Prompt: Beneath this instruction is a block of data; output from it exactly the lines that run from the one containing "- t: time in" through the one containing "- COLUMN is", inclusive.
[Input data — start]
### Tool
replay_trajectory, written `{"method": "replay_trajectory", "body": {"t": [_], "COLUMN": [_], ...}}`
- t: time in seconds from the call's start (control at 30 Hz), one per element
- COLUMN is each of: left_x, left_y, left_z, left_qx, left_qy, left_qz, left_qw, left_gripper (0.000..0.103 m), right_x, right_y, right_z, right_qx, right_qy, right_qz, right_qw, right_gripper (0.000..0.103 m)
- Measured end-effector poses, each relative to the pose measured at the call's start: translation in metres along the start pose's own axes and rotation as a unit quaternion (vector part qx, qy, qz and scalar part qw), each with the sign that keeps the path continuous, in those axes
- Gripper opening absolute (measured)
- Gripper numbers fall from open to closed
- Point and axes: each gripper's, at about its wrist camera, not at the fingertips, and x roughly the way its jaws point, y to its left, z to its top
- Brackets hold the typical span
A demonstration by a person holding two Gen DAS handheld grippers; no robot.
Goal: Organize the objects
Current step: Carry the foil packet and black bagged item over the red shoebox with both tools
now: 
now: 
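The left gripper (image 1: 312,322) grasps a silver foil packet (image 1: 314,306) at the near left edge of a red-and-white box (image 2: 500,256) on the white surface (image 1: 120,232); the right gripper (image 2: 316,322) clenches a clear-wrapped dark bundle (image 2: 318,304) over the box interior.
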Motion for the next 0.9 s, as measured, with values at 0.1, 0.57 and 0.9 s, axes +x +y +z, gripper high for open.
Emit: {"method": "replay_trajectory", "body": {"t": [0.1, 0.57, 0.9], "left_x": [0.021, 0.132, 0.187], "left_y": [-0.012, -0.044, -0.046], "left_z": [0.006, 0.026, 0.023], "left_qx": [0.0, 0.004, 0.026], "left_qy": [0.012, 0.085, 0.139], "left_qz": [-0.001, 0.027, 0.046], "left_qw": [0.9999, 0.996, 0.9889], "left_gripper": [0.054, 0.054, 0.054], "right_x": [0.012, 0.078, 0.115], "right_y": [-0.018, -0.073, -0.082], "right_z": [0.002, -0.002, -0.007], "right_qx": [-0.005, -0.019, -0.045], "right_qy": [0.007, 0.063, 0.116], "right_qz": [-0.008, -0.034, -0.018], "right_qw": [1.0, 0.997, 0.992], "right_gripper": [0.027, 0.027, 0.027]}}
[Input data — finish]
Output for this exercise:
- t: time in seconds from the call's start (control at 30 Hz), one per element
- COLUMN is each of: left_x, left_y, left_z, left_qx, left_qy, left_qz, left_qw, left_gripper (0.000..0.103 m), right_x, right_y, right_z, right_qx, right_qy, right_qz, right_qw, right_gripper (0.000..0.103 m)

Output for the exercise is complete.